Вспомнились мне рассказы деревенских о том, как с артиллерией подавляют даже и не бунты, а просто волнения крестьянские. Как берут в штыки деревни, не оставляя в живых никого. Как стреляют, вешают… без суда, даже упрощённого, неправедного, военно-полевого.
И никакой потом статистики, никаких циферок в отчётах. Просто – умиротворение. Подавили волнение.
Вспомнилось… и до озноба, до скрипа зубов, до…
… ненавижу!
Глава 3
Третья глава
Проводив Саньку в Училище, а Наденьку в гимназию, пошатался бесцельно по квартире, да и сдвинул решительно мебель в гостиной, освобождая место. Татьяна выглянула из кухни на шум, и завздыхала сочувственно, не став ничего говорить, вопреки обыкновению. Постояла этак, прижав руку с полотенцем к склонённому набок лицу, да и ушла тихохонько назад, чувствуя бабьим своим нутром нехорошее моё настроение.
Гоню мысли прочь изнурительной тренировкой на выносливость, поглядывая то и дело на часы. Не хочу даже, но шея будто сама вздёргивается, а глаза косятся на циферблат.
Время тянется застывающей смолой, и каждая минута кажется часом. Не выдержав, решительно остановил ходики, и снова – физические упражнения, чередуемые связками ударов, разрывающих воздух.
Представляю при ударах ненавистные рожи – когда абстрактное нечто в орденоносных мундирах, а когда и вполне конкретные персоны. Вон... городовой под окном или вовсе – Величеств и Высочеств всем скопом. И по рожам - холёным, упитанным, высокомерным, право имеющим… которых знаю по продаваемым, навязываемым на улицах открыткам - чуть не до разрыва связок, до боли в мышцах.
Вымотавшись едва ли не до отказа ног и обморока отусталости, сполоснулся вяло под душем и пожевал подсунутый Татьяной пирог – несомненно вкусный, но здесь и сейчас отдающий почему-то жёваной бумагой и ватой.
С-суки! Не домашний арест даже, а «постановление», которое попробуй ещё оспорь.

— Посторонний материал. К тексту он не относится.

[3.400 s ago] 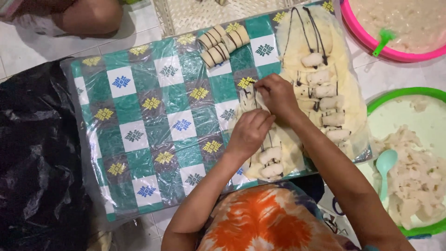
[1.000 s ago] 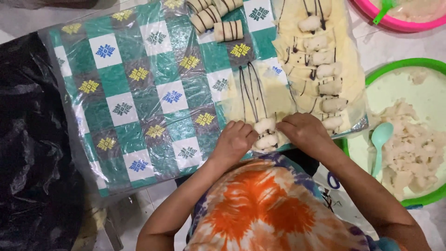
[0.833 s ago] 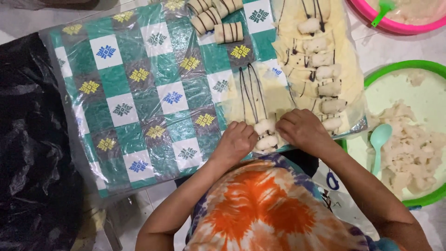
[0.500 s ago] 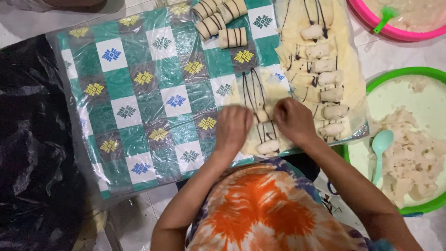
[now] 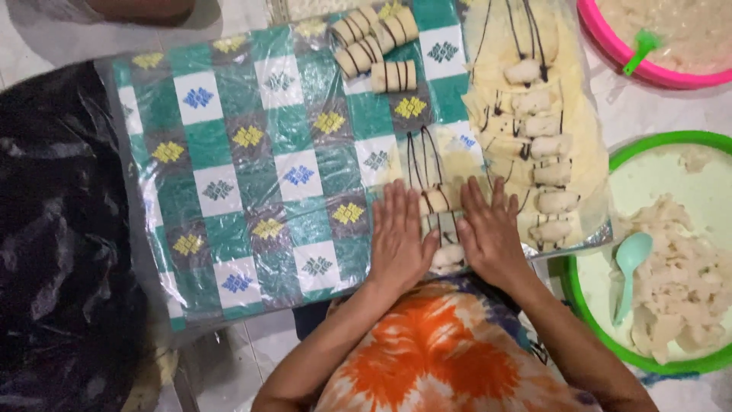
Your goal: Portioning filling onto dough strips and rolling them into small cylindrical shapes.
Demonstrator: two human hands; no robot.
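On board (image 5: 252,191) | left hand (image 5: 400,240), right hand (image 5: 492,233) flat | finished rolls (image 5: 374,46): four

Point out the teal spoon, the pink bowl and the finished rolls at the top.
teal spoon (image 5: 631,255), head view, on its scoop.
pink bowl (image 5: 657,74), head view, on its rim.
finished rolls (image 5: 394,76), head view, on the nearest roll.

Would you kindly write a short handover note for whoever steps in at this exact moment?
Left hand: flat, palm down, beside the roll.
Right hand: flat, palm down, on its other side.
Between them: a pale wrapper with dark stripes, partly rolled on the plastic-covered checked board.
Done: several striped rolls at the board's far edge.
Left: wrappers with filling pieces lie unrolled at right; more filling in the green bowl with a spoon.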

Это вроде как «отческое вразумление» и «нежелание портить судебными делами карьеру столь талантливому юноше», а на деле – жопа. Полная!

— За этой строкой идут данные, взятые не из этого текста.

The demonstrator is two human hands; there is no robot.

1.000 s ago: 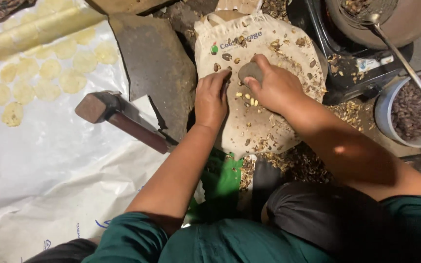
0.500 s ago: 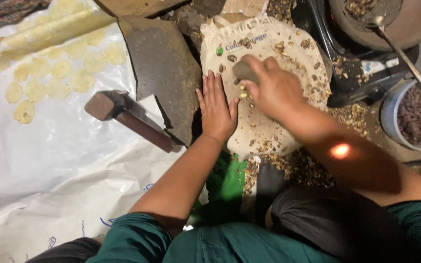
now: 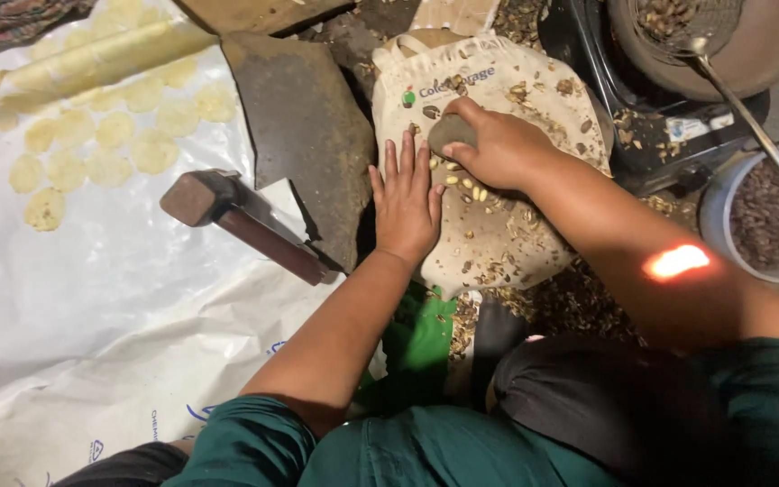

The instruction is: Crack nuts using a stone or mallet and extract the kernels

Не арест, а… выглядываю в окно и вижу фигуру городового, дежурящего у двора. И дворник, при всей его ко мне основанной на подарках симпатии, и уважении к Владимиру Алексеевичу, бдит! Потому как по сути низший полицейский чин, обязанный по закону надзирать, свистеть и не пущать, а не только говно конячье убирать, да метлой мести.
Выход из дома – сугубо через разрешение, выдаваемое в полицейской управе, притом каждый раз – заново. Строго по нужде, которую необходимо доказывать в этой же управе.
Нарушать эти… предписания без большой необходимости рискованно. Судебная, а главное – внесудебная репрессивная машина самодержавия перемелет меня голодным Молохом, выплюнув остатки. Все возможности есть.